In 1675 surveyed about 1,500 Maronites, while ten years later their number is about 4,000. The Maronite clergy was mostly ignorant and without any training. Capuchins, Carmelites and Jesuits preached in Maronite churches as missionaries due to the lack of priests.

Among the former bishops is certainly the best known Gabriel of Blaouza, who was elected patriarch of the Maronite Church in 1704 succeeding Estephan El Douaihy; he is linked to the foundation of Antonin Maronite Order. Germanos Farhat, a man of culture and scholar of Arabic, was the first bishop born in Aleppo and probably the first to reside permanently in the city.

During the episcopate of Paul Aroutin, the Maronite Church obtained the civil recognition by Ottoman Empire (1831), which allowed the bishop to restore the ancient cathedral of Saint Elias, already attested in the seventeenth century. It must to his successor Youssef Matar construction of today's cathedral: the bishop himself took part in the First Vatican Council and established in 1857 the Imprimerie de la nation Maronite, the first authentic typography in the city of Aleppo.

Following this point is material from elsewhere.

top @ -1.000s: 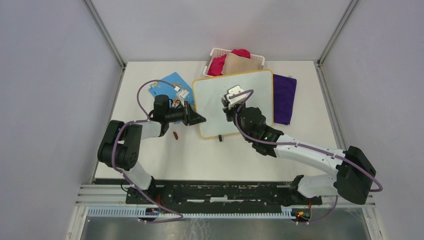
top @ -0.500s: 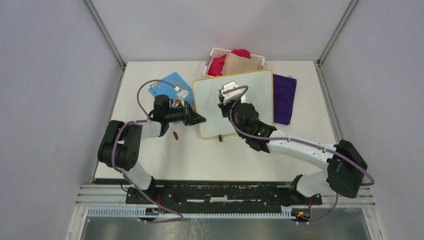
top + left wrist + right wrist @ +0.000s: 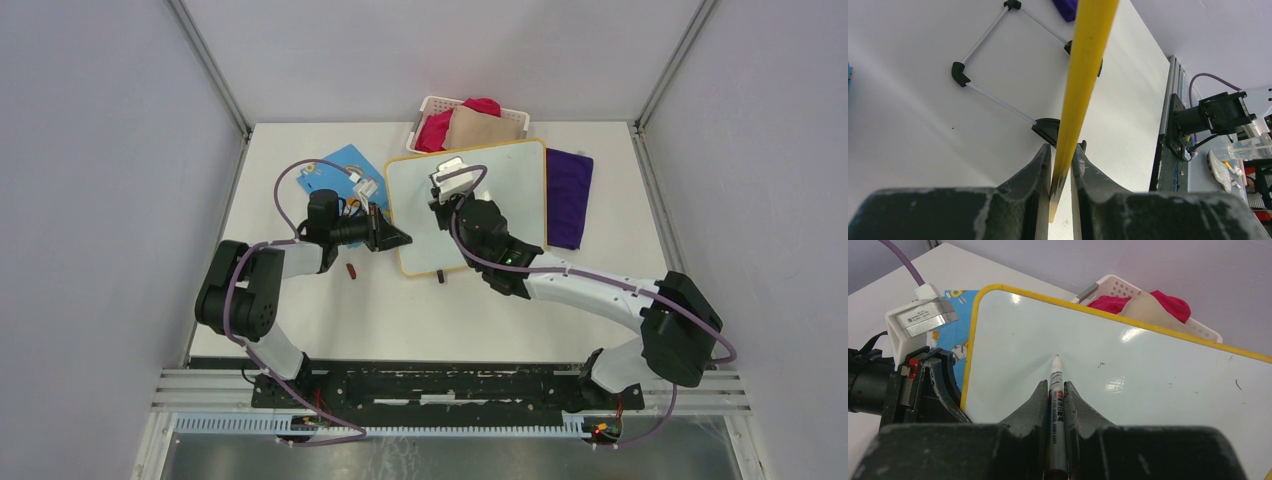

From 1954 to 1977 the bishops of Aleppo were also directors of Patriarchal administration of Laodicea (today Maronite Catholic Eparchy of Laodicea).

==Archbishops==
- Elias' Ehdeni (1638–1659)
- Andraos Akhijan Abed Al Ghal (mentioned in 1661)
- Joseph Hasrouni (? – 1663 deceased)
- Gabriel of Blaouza, OAM (1663 – 12 May 1704 elected patriarch of Antioch)
- Michel al-Blawzawi (July 1704 consecrated – 1724 resigned)
- Germanos (Gabriel) Farhat (29 July 1725 consecrated – 9 July 1732 deceased)
- Germanos (Gabriel) Hawacheb (1732 consecrated – 1762)
- Arsène Choukri (1762–1787)
- Gabriel Konaider (30 September 1787 consecrated – 15 June 1802 deceased)
- Germanos Hawa (1804–1827)
- Paul Aroutin (3 May 1829 consecrated – 21 April 1851 deceased)
- Youssef Matar (28 September 1851 consecrated – 14 May 1882 deceased)
- Paul Hakim (16 July 1885 consecrated – 25 February 1888 deceased)
- Germanos Chemali (1892–1895)
- Youssef Debs (Diab) (22 March 1896 – 1912 deceased)
- Michael Äkras (24 February 1913 – 27 October 1945 deceased)
- Ignace Ziadé (27 April 1946 – 26 January 1952 appointed archeparch of Beirut)
- François Ayoub (16 April 1954 – 2 June 1966 deceased)
- Joseph Salamé (15 March 1967 – 9 June 1990 withdrawn)
- Pierre Callaos (9 June 1990 – 16 March 1997 deceased)
- Youssef Anis Abi-Aad, IdP, (7 June 1997 – 11 November 2013 resign)
- Joseph Tobji (since 31 October 2015)

==See also==

- Maronite Catholic Eparchy of Latakia
- Maronite Catholic Archeparchy of Damascus

==Sources==
- Joseph Feghali, Germanos Farhat, archevêque et d'Alep arabisant 1670–1732, in Parole de l'Orient, vol. 2, No. 1 (1966), pp. 115–129.
- C. Karalevsky, v. Alep, in Dictionnaire d'Histoire et de Géographie ecclésiastiques, vol. XII, Paris 1953, coll. 108–110 and 114.
- Pontificio Annuario, Libreria Editrice Vaticana, Città del Vaticano, 2003, ISBN 88-209-7422-3.